To do: Without any of its pictures, the listing below should be output exactly.

Data segment:
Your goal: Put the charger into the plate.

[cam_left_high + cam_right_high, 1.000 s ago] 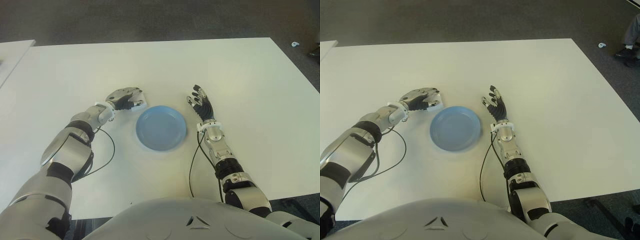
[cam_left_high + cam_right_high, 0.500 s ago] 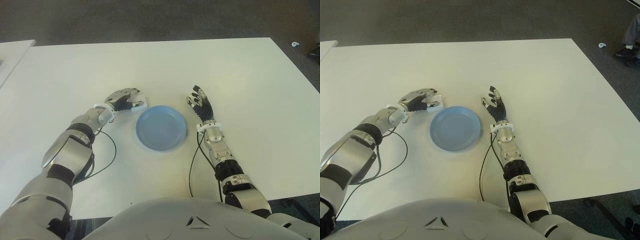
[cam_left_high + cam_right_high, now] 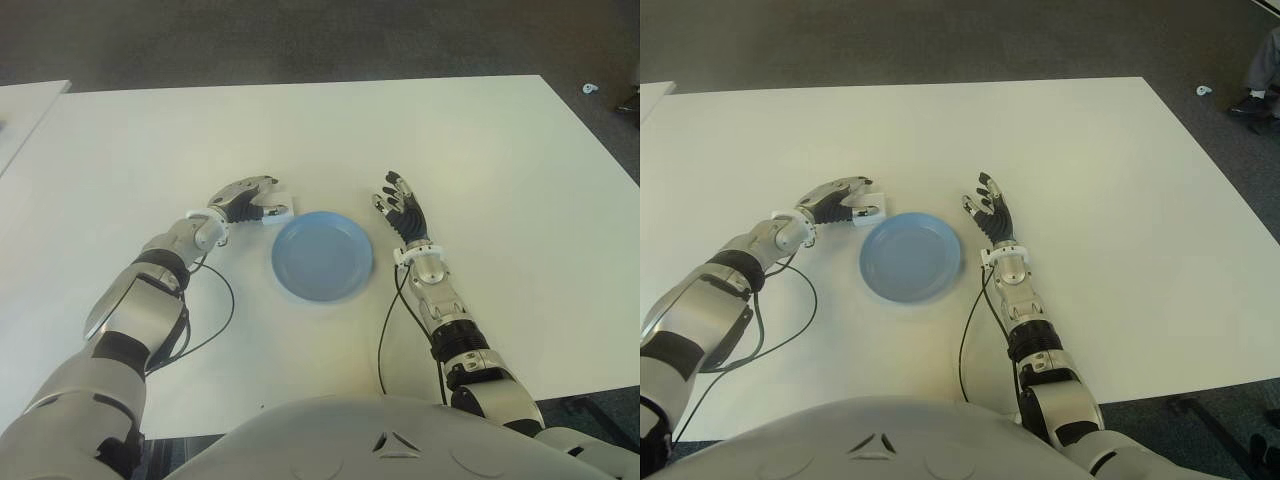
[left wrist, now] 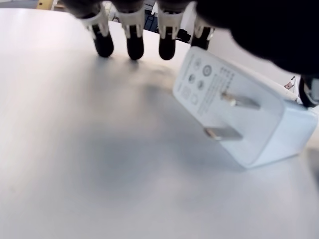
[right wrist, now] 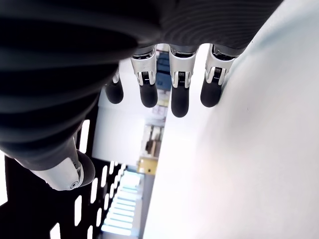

Worked solution:
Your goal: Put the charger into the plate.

[cam_left_high + cam_right_high, 1.000 s ago] 
[cam_left_high + cam_right_high, 0.500 s ago] 
[cam_left_high + cam_right_high, now] 
[left wrist, now] 
[right wrist, now] 

No additional answer text is required.